» **Task**: Please copy each line below that contains the word "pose".

Top of Data segment

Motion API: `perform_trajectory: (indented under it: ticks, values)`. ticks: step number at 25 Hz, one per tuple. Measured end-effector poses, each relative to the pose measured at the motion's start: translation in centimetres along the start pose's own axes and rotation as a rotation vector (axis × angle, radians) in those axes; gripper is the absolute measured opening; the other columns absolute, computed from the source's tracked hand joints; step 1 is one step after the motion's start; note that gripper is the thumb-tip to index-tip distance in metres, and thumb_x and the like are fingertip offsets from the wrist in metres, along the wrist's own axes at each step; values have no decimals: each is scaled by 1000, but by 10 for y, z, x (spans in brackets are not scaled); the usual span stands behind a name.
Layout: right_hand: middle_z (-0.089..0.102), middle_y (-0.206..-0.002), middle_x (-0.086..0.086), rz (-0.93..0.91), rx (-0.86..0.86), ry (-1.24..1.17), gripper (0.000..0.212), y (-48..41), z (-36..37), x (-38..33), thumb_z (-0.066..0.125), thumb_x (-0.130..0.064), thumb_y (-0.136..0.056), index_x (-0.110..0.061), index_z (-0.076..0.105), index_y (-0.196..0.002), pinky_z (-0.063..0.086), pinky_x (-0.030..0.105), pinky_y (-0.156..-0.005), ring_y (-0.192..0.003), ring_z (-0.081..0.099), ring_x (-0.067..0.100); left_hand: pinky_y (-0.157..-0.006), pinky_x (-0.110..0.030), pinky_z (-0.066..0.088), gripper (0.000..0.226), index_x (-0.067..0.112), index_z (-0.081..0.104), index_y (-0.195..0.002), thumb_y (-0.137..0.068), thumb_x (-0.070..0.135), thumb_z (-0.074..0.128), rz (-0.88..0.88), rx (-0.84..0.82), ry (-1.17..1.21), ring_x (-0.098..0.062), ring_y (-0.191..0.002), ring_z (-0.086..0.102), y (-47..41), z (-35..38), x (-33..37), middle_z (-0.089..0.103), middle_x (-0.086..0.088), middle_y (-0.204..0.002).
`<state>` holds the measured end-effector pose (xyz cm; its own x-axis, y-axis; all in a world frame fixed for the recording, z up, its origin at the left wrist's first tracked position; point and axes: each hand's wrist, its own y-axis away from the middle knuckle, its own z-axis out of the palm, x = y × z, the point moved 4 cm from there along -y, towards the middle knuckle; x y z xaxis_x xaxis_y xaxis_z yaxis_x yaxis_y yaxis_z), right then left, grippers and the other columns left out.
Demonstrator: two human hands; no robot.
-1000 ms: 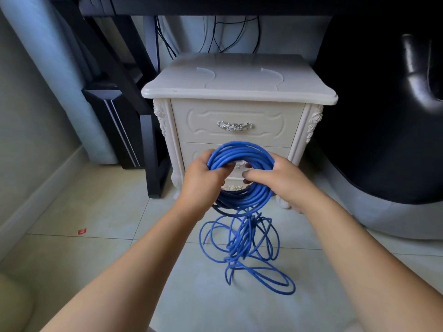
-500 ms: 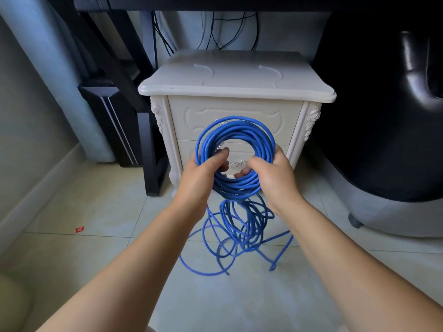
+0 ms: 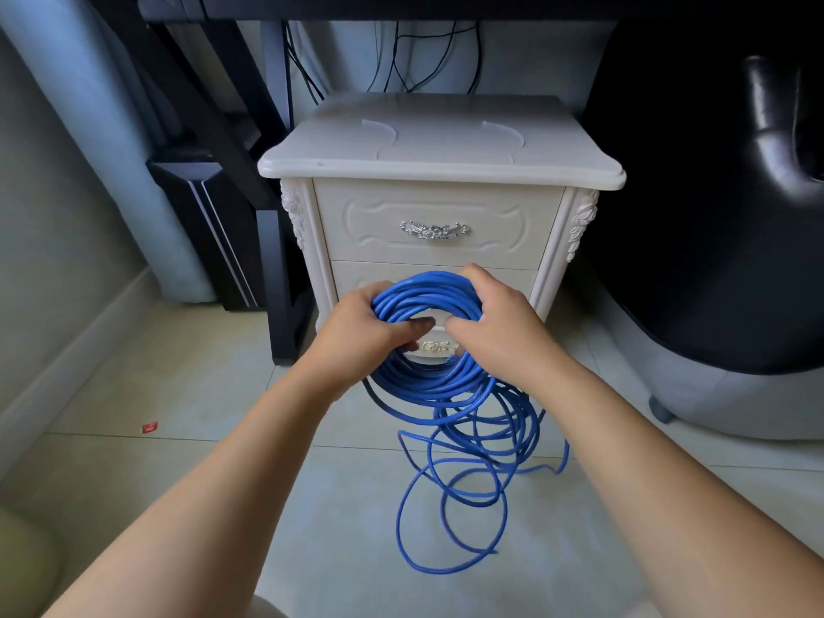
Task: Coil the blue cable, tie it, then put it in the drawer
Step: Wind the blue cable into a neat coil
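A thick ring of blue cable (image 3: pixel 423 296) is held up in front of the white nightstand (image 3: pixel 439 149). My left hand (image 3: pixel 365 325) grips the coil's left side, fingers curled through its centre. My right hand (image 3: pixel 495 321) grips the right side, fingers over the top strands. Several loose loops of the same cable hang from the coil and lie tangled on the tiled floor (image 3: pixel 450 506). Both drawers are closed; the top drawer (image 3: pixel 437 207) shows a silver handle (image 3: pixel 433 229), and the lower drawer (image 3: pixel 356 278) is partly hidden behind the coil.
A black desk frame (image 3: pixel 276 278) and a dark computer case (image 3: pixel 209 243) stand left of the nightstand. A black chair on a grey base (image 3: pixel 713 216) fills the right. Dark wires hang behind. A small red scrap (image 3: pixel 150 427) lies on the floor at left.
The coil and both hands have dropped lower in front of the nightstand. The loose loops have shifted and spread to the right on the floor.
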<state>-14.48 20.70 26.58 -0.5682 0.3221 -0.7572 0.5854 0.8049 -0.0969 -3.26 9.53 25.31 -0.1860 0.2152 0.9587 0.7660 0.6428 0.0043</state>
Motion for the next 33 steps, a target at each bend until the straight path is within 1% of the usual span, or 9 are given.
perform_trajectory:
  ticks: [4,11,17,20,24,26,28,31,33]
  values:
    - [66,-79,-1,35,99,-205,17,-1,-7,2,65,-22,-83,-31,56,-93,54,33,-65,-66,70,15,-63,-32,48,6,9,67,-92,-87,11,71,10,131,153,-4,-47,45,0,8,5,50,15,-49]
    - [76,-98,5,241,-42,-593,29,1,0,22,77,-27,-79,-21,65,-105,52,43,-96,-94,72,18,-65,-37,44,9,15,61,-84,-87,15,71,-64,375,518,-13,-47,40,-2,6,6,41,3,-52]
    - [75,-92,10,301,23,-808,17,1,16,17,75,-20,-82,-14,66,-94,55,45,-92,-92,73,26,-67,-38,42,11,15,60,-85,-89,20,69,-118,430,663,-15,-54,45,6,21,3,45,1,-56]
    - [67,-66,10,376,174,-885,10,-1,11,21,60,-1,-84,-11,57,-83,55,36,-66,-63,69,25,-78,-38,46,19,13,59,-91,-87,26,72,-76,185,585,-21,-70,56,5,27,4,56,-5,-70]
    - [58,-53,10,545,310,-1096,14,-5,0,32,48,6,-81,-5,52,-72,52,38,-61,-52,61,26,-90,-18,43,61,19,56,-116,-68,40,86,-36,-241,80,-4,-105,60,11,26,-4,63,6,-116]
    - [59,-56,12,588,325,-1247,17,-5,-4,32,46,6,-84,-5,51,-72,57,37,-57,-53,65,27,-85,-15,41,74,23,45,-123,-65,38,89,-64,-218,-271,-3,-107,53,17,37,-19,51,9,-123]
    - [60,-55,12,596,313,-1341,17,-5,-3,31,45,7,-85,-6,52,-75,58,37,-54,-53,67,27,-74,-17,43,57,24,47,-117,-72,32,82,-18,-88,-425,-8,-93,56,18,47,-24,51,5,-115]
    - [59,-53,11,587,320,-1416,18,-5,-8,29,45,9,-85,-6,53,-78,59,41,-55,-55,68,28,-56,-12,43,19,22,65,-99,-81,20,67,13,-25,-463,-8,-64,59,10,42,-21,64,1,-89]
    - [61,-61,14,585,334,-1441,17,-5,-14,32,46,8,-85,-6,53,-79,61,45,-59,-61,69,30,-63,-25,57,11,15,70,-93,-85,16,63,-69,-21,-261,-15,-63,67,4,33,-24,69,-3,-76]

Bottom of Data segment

» **Written reply**:
Motion API: `perform_trajectory: (indented under it: ticks, values)`. ticks: step number at 25 Hz, one per tuple. Measured end-effector poses, each relative to the pose measured at the motion's start: translation in centimetres along the start pose's own axes and rotation as a rotation vector (axis × angle, radians) in those axes; gripper is the absolute measured opening; the other columns absolute, computed from the source's tracked hand joints; step 1 is one step after the motion's start; note that gripper is the thumb-tip to index-tip distance in metres, and thumb_x and the like are fingertip offsets from the wrist in metres, along the wrist's own axes at each step; values have no decimals: each is scaled by 1000, but by 10 for y, z, x (spans in brackets are not scaled); the usual span stands behind a name.
`<state>` holds the measured end-effector pose (xyz cm; its own x-axis, y-axis; all in a world frame fixed for the recording, z up, its origin at the left wrist's first tracked position; point and axes: each hand's wrist, its own y-axis away from the middle knuckle, its own z-axis out of the palm, x = y × z, the point moved 4 cm from there along -y, towards the middle knuckle; x y z xaxis_x xaxis_y xaxis_z yaxis_x yaxis_y yaxis_z), right then left, grippers and the other columns left out.

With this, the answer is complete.